Be aware that R has special values for certain calculations - try dividing by 0 for instance.
Types#
In R, and many other languages, variables also have a type, which defines the sort of data they store. R is actually a bit more complicated because it has modes and classes:
A mode is most like a type in other languages, and determines the type of data stored, such as ‘numeric’ or ‘character’.
A class is a container that describes how the data is arranged and tells functions how to work with the data.

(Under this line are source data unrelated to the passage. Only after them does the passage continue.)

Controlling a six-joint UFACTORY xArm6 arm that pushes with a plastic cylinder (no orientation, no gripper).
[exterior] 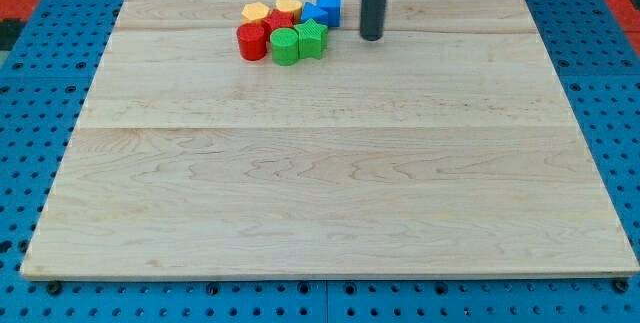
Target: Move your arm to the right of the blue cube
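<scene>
A cluster of blocks sits near the view's top on the wooden board (330, 193) — from the left, a red cylinder (251, 41), a yellow block (255, 12), a green cylinder (285, 47), another yellow block (288, 6), a green block (312, 38), then the blue cube (328, 7). My tip (371, 37) stands just right of the blue cube, apart from it — a bare rod with no jaws.
</scene>
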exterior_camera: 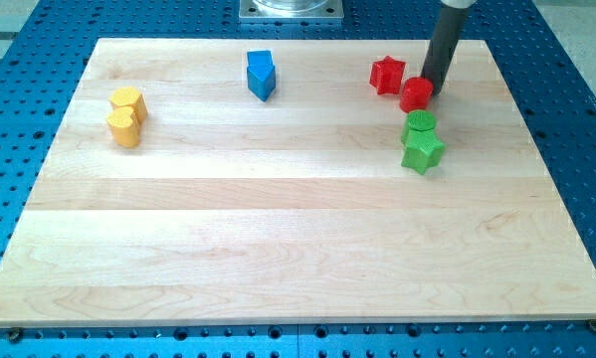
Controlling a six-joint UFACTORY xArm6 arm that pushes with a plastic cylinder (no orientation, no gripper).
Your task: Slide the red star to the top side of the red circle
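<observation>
On the wooden table (278,229), in the upper right of the frame, the red star (386,76) lies just left of the red circle (416,94). My tip (434,89) touches the circle's right side; it is a plain rod and holds nothing.

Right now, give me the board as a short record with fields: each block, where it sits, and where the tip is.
red star: upper right, just left of and slightly above the red circle
red circle: upper right, above the green blocks
my tip: at the red circle's right edge, seemingly touching
green circle: below the red circle
green star: against the green circle's lower side
blue block: top centre-left
yellow blocks: two, touching, far left
</observation>
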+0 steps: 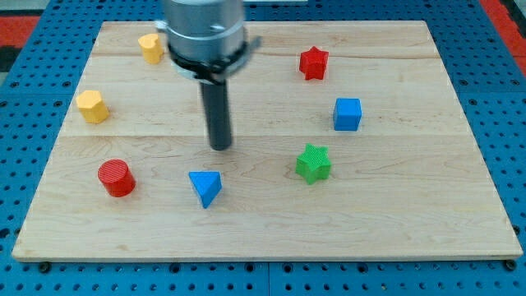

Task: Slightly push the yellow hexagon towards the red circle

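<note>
In the camera view, the tool is a bare dark rod with nothing to open or close and nothing held; my tip (220, 146) is set on the bench (394, 222) near the middle of the board, apart from every block. The yellow hexagon (93, 106) is found at the left side, in the middle band of the board, and the red circle (116, 178) lies nearer the view's bottom and slightly to the right of it, the two well apart with bare wood between them. Because the hexagon is to be nudged toward that red piece, contact would be wanted on its far, slightly left face; the tip stands to the right of the hexagon and somewhat nearer, so it is judged that the push has not begun and that the tip must first be carried round to the far-left side. A second yellow block (150, 47), its shape partly hidden by the arm's body, sits at the far left edge and lies close to that approach, so it could be knocked. The blue triangle (205, 187) lies just near of the tip. The green star (313, 163), blue cube (347, 113) and red star (313, 62) are grouped on the right, well clear of the work. Only a slight push is called for, so overshoot is the main risk.
</note>
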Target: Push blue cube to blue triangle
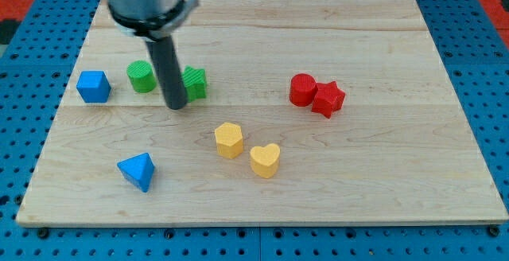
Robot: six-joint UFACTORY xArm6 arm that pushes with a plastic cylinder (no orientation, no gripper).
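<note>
The blue cube sits near the view's left edge of the wooden board. The blue triangle lies below it and a little to the right, near the board's bottom left. The two are well apart. My tip rests on the board to the right of the blue cube, between a green cylinder and a green block, touching or nearly touching the green block. The tip is above and to the right of the blue triangle.
A yellow hexagonal block and a yellow heart lie near the board's middle. A red cylinder and a red star touch each other at the right. Blue pegboard surrounds the board.
</note>
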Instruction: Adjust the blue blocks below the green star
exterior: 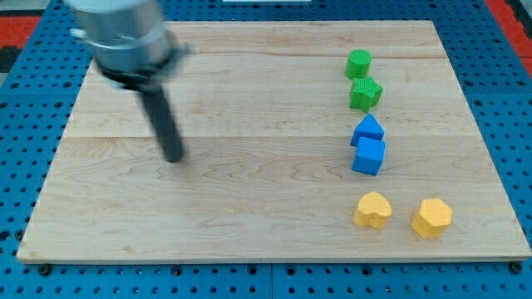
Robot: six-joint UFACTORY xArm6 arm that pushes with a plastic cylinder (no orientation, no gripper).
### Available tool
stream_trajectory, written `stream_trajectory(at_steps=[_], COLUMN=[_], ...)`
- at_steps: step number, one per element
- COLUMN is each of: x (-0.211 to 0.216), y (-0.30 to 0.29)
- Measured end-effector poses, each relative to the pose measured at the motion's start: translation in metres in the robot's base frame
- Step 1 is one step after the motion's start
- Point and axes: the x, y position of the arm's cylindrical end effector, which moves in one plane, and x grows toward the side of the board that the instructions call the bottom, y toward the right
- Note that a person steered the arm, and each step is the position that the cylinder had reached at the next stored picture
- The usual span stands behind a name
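Observation:
Two blue blocks sit touching at the view's right: a blue pointed block [367, 129] above a blue cube [369, 155]. Directly above them is the green star [365, 94], with a small gap between. A round green block [359, 63] sits above the star. My tip [173, 157] is on the board's left half, far to the left of the blue blocks and touching no block. The rod looks blurred.
A yellow heart-shaped block [372, 210] and a yellow hexagonal block [431, 218] lie near the board's bottom right. The wooden board [249, 208] rests on a blue perforated base [515, 124].

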Motion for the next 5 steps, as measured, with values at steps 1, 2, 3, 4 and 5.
stream_trajectory(at_steps=[1,2,3,4,5], x=[0.019,0.014,0.009,0.009,-0.004], y=[0.127,0.234,0.24,0.248,0.248])
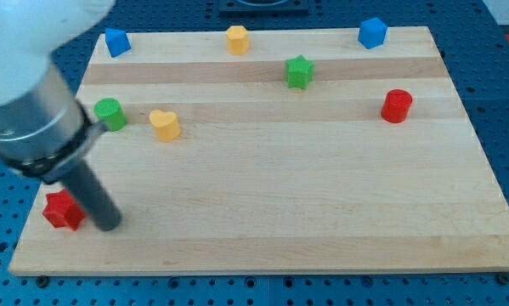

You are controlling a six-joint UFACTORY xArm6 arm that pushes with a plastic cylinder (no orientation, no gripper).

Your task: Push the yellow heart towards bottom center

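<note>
Gripper-wise there's nothing to clench or release, just a dark rod, and my tip [108, 223] is down on the desk [305, 212] near the bottom left corner, just beside the red star [63, 210] on that block's right. Can't quite tell if they're touching, but it's very close.

Yellow heart [164, 124] sits in the left part of the desk, above the middle, well apart from my tip. Green cylinder [110, 113] is near it on the left, close to the left edge and partly tucked behind the arm's grey body.

Room-wise, the heart has loads of it: bare wood all the way from the heart to the bottom edge and across the bottom center. The whole lower half holds only the red star and my tip, both off in that left corner.

Everything else hugs the top or the sides. Blue block [116, 42] is right at the top left corner, a yellow block [237, 39] sits on the top edge around the middle, and a blue cube [372, 32] sits on the top edge further right. Green star [299, 71] is a bit below the top edge, right of center. Red cylinder [397, 105] stands toward the right edge.

No containers on the desk, only loose blocks.
</note>
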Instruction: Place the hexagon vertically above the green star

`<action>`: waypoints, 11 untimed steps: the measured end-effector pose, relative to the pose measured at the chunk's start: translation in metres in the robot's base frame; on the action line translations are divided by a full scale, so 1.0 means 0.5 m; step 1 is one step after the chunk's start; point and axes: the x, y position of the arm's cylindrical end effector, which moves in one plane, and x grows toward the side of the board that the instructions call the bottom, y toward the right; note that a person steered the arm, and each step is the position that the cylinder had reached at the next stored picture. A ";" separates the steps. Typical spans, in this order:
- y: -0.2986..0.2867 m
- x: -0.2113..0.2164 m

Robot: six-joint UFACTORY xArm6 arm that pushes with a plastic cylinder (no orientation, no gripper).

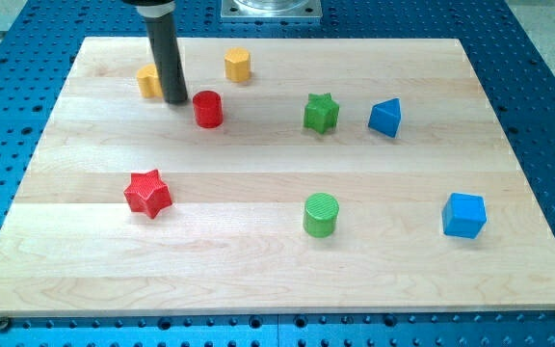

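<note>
A yellow hexagon [238, 65] sits near the view's top, left of centre. The green star [321, 113] lies to its right and lower, at upper centre. My tip [175, 99] rests on the board at the upper left, between a yellow block [148, 81] partly hidden behind the rod and a red cylinder [208, 109]. The tip is left of and below the hexagon, apart from it.
A blue block [385, 118] lies right of the green star. A red star [147, 193] is at the left middle, a green cylinder [321, 214] at lower centre, a blue cube [463, 214] at lower right. The wooden board [277, 280] sits on a blue perforated table.
</note>
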 end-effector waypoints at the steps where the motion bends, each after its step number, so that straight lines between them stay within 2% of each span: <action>1: 0.001 0.009; 3: -0.112 -0.143; 4: -0.124 -0.117; 7: -0.124 -0.129; 9: -0.043 -0.158; 11: 0.124 -0.168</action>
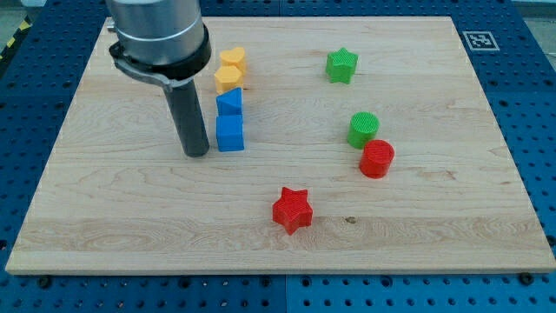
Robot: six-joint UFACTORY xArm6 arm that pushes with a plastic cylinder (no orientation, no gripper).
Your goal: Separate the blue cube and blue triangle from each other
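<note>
The blue cube (230,134) sits left of the board's middle. The blue triangle (229,102) lies directly above it in the view, touching or nearly touching it. My tip (196,153) rests on the board just to the left of the blue cube, with a small gap between them. The rod rises from it toward the view's top left and hides part of the board behind it.
A yellow heart (233,60) and a yellow block (228,79) stack above the blue triangle. A green star (342,65) lies at the top right, a green cylinder (364,129) and a red cylinder (377,159) at the right, and a red star (293,209) at the bottom middle.
</note>
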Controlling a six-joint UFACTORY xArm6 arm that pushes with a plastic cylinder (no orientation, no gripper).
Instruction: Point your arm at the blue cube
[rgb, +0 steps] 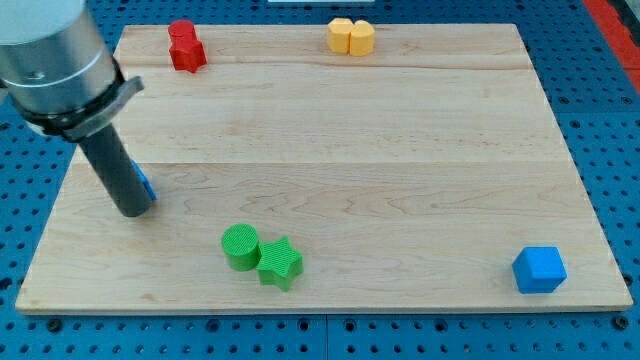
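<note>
Camera view: my tip (133, 210) sits on the desk (330, 130) at the view's left, touching a small blue block (146, 185) mostly hidden behind the rod; shape unclear. No fingers fitted, so no grasp state to record. Blue cube (540, 270) lies at the view's bottom right, well apart from the tip. Green cylinder (240, 247) touches green star (280, 263) at bottom centre. Red block (185, 46) top left; yellow block (351, 37) top centre

The wooden bench (400, 150) carries a red block (186, 46), a yellow block (351, 37), a green cylinder (240, 247) touching a green star (280, 263), a blue cube (540, 270), and another blue block (145, 185) mostly hidden behind the rod.
</note>
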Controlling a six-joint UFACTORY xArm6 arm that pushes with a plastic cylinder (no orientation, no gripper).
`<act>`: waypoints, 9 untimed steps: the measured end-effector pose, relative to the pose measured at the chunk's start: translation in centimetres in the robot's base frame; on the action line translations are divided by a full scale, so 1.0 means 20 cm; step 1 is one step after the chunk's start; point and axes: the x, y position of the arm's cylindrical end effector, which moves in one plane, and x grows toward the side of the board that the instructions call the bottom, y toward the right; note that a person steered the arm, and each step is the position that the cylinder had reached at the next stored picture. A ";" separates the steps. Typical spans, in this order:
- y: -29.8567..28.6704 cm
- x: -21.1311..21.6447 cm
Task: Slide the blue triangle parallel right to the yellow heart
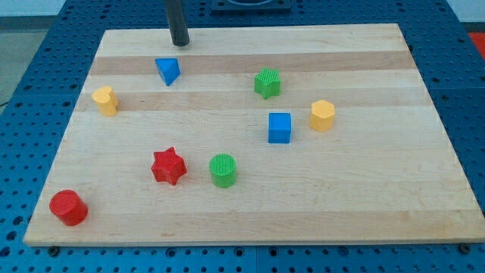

Some modes you might encounter:
numeric - numbers, including integers and floating points numbers
character - strings
logical - TRUE or FALSE
list - a special mode for containing multiple items of any, possibly different, mode(s), whose mode becomes ‘list’
Some classes you might encounter:
vector - a one-dimensional set of items of the same mode
matrix - a multidimensional set of items of the same mode
data.frame - a two-dimensional table with columns of different modes
formula - a declaration of how variables are related to each other, for fitting models
factor - a categorical variable
The reason that it is sometimes important to know what mode and class your variable has, is that functions behave differently according to the data they are given. It’s easy to accidentally transform your variable into an unexpected format and then get an unexpected result from the functions you use in your program.
Mode detection#
To a certain extent, R will auto-detect what mode a variable should have based on the data. There are convenient functions to check a variable’s mode when you need to.
# Auto-detection of variable mode
x <- 1
y <- "word"
mode(x)
mode(y)
# What about if we make a mistake
x <- "1"
is.numeric(x)
Vectors#
If we want to create a variable that contains multiple pieces of data, we must make a declaration when we assign data to the variable.
# Creating a vector
x <- c(1, 2, 3)
x
# Lazy sequences
x <- 1:3
x
# Creating a vector with variables
x <- 1
y <- 2
z <- c(x, y, 3)
z
Exercises#
Create a vector containing the numbers 1 to 10
What happens if you add 1 to this variable?
What happens if you multiple the variable by 2?
What happens if you add the variable to itself?
Now create two vectors of the same length containing different numbers, say 1 to 3 and 4 to 6.
What happens when you add or multiply these together?
What happens if you add or multiply two vectors of different lengths?